## [What is being asked]
Only the lines from the one containing "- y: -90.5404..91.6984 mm" through the one containing "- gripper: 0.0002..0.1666" should be printed, exactly as they appear below, with both ends included.

## [The data]
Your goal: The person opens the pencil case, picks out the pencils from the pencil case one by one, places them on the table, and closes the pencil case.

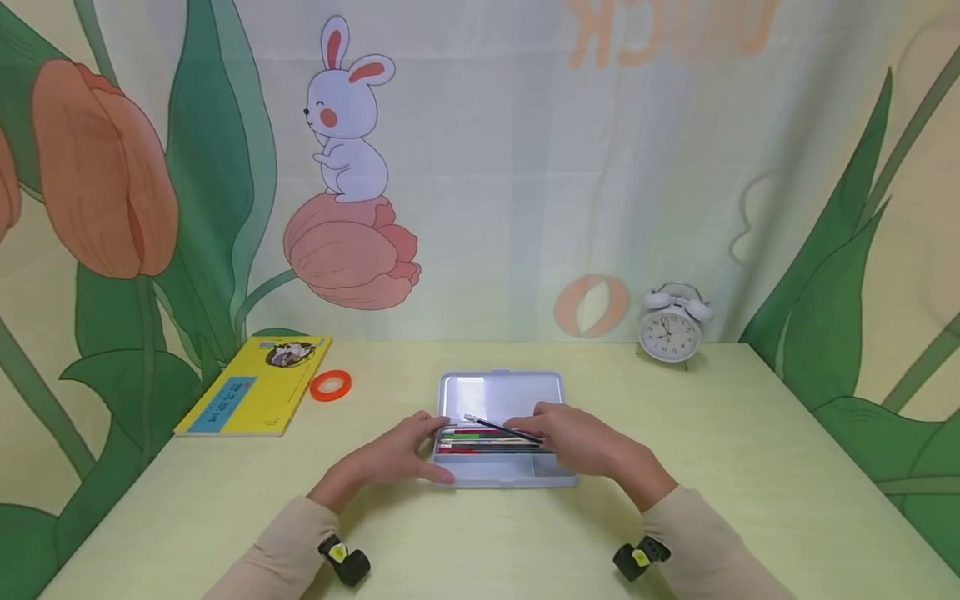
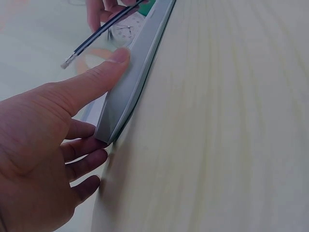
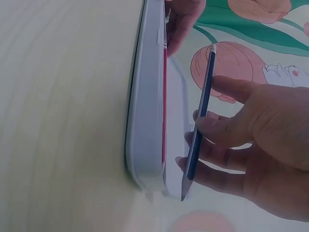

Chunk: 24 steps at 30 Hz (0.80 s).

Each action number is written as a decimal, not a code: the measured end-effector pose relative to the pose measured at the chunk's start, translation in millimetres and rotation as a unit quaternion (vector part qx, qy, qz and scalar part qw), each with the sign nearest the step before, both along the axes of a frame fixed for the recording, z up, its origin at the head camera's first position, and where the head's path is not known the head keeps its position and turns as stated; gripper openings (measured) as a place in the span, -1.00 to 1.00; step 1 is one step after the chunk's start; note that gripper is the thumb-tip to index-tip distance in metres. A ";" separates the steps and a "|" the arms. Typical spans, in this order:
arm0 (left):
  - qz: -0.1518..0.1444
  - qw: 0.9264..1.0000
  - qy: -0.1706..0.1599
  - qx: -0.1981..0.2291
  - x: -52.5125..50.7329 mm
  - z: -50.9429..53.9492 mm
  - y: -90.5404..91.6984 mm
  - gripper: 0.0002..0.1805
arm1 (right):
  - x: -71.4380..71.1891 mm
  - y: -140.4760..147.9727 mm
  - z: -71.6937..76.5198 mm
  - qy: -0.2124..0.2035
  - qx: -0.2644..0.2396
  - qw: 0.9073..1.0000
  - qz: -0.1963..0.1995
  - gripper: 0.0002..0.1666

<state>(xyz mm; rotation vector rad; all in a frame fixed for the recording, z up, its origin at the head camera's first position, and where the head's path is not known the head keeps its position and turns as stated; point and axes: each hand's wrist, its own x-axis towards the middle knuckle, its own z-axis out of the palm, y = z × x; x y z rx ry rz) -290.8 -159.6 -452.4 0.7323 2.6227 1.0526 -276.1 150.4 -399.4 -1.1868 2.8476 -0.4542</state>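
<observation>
A light grey pencil case (image 1: 480,482) lies on the table with its lid raised at the back, and several pencils (image 1: 487,448) rest side by side in it. My left hand (image 1: 397,452) grips the case's left end; in the left wrist view the thumb lies along its side and the fingers bend about the corner. Over the case's right half, my right hand (image 1: 588,437) pinches a dark blue pencil (image 3: 205,96) between thumb and fingers. That pencil slants above the others, eraser end to the left and sharpened tip to the right.
Left of the case lie an orange roll of tape (image 1: 331,385) and a yellow book (image 1: 258,387). A white alarm clock (image 1: 670,335) stands at the back right. Behind the table hangs a printed curtain (image 1: 487,167).
</observation>
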 end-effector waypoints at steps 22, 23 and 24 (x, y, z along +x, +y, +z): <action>0.014 1.000 -0.016 -0.009 2.2 2.3 2.3 0.05 | -12.8 110.5 3.4 -0.109 -0.028 0.990 -0.080 -0.26; 0.012 1.000 -0.015 -0.009 2.4 2.5 2.5 0.05 | -14.8 116.5 2.1 -0.115 -0.031 0.989 -0.082 -0.27; 0.011 1.000 -0.015 -0.009 2.4 2.7 2.6 0.05 | -16.4 121.9 0.8 -0.121 -0.031 0.988 -0.087 -0.28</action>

## [Reply to the exercise]
  - y: -90.5404..91.6984 mm
  - gripper: 0.0002..0.1805
arm1 (right):
  - x: -71.4380..71.1891 mm
  - y: -140.4760..147.9727 mm
  - z: -71.6937..76.5198 mm
  - qy: -0.2124..0.2035
  - qx: -0.2644..0.2396
  - qw: 0.9073..1.0000
  - qz: -0.1963..0.1995
  - gripper: 0.0002..0.1666

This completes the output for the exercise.